L’apparition de la voiture autonome dans nos rues reste encore conditionnée au franchissement de deux obstacles. Le premier est réglementaire. En Europe, et dans de nombreux autres pays, la convention de Vienne de 1968, qui fixe les grands principes de la circulation automobile, a bénéficié d’un toilettage en mars dernier. Elle autorise désormais un certain nombre d’aides à la conduite… déjà présentes dans certains modèles haut de gamme.

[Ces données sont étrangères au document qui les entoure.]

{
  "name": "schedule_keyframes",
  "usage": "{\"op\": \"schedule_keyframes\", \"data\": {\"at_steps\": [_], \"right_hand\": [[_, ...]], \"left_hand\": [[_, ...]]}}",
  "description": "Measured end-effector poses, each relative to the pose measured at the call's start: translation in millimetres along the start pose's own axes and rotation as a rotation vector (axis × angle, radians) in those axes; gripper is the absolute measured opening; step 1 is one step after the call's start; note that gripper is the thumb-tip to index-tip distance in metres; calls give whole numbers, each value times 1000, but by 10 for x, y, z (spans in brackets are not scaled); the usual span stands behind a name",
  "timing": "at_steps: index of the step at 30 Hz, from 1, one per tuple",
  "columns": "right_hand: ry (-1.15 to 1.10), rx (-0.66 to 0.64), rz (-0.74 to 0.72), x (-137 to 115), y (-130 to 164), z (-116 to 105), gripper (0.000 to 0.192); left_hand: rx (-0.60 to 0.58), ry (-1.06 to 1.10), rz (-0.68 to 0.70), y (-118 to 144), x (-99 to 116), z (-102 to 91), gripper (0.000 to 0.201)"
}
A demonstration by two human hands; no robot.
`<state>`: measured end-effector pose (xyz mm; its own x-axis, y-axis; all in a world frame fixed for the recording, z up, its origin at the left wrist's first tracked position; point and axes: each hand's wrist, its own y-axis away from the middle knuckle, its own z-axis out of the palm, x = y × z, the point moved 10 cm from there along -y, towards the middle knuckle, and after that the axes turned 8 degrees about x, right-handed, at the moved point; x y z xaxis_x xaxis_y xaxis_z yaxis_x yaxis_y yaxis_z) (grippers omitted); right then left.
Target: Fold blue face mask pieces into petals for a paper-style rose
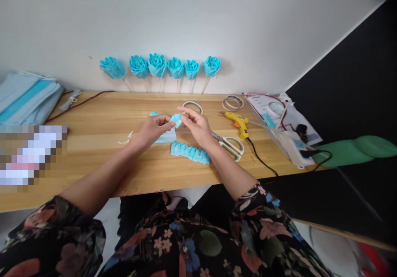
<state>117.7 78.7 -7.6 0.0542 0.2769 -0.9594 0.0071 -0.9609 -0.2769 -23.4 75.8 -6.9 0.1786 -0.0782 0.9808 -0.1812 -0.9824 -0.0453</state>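
My left hand point(152, 128) and my right hand point(197, 124) meet above the middle of the wooden table point(93, 152). Both pinch a small folded blue fabric piece point(176, 120) between fingertips. Under the hands lies a flat blue fabric sheet point(167, 137). A pleated blue strip point(190, 152) rests on the table just in front of my right wrist.
Several blue fabric roses on sticks point(157, 66) lean on the wall. White-handled scissors point(231, 145), a yellow glue gun point(238, 122) with black cord, tape rings point(232, 102) and a power strip point(294, 149) lie right. Stacked blue masks point(26, 97) sit far left.
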Motion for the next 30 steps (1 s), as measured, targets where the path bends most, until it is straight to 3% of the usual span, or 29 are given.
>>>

Pour autant, elle précise toujours que «le conducteur d’un véhicule doit éviter toute activité autre que la conduite». Et contraint, surtout, un véhicule à «avoir un conducteur». Un obstacle réglementaire qui sera sans doute surmonté, mais qui se comprend: la voiture autonome doit avoir un taux de fiabilité de 100 %, pas moins.
Autre obstacle: «l’acceptation sociale de la voiture autonome», selon Sébastien Amichi, consultant en charge du secteur automobile chez Roland Berger. Lâcher le volant représente un vrai stress pour un conducteur. Il est impératif d’être en pleine confiance pour le faire. Quoi qu’il en soit, l’idée progresse. Dans son édition 2016, l’Observatoire Cetelem qui sonde les conducteurs de 15 pays indique que 55 % d’entre eux se déclarent intéressés par la voiture autonome. La différence est cependant énorme entre les Chinois, enclins à lâcher le volant à 81 %, et les Américains, qui sont seulement 32 % à l’envisager. Convaincre les conducteurs de pays où la conduite automobile est ancrée dans plusieurs décennies de pratique sera plus compliqué que dans les nations émergentes.
● Un potentiel de marché exceptionnel
Tous les grands constructeurs automobiles travaillent dans le domaine de la conduite autonome. Leurs grands équipementiers également. Et de nombreux acteurs nouveaux s’y mettent également. Google depuis des années. Aujourd’hui, c’est Uber qui commence à en tester un. Les enjeux financiers justifient ces investissements. Le cabinet de conseil AT Kearney évalue à 47 milliards d’euros le marché mondial de la conduite autonome dès 2020.
Un marché évalué à 515 milliards d’euros en 2035
Mais ce n’est rien au regard de ce qu’il pourrait atteindre dans les années suivantes. Il pourrait grimper à 260 milliards en 2030. Et atteindre 515 milliards d’euros en 2035, toujours selon AT Kearney. Ce marché recouvre de nombreux domaines, depuis les logiciels, en passant par les éléments permettant aux véhicules de communiquer entre eux ou avec des infrastructures, ou encore les systèmes de sécurité et les éléments permettant directement la conduite autonome (pilote automatique, assistance de parking, gestion des distances…).
Assez logiquement, le prix des véhicules va grimper. Boston Consulting Group (BCG) estime à 3 800 dollars le surcoût par véhicule d’un pilotage automatique sans changement de file. Et à près de 10 000 dollars le surcoût d’un véhicule totalement autonome.
Avec l’augmentation du nombre de véhicules autonomes, les prix baisseront rapidement de plus de 40 % pour le pilote automatique en simple file, et de près de 30 % pour la voiture autonome, dix ans après leur apparition.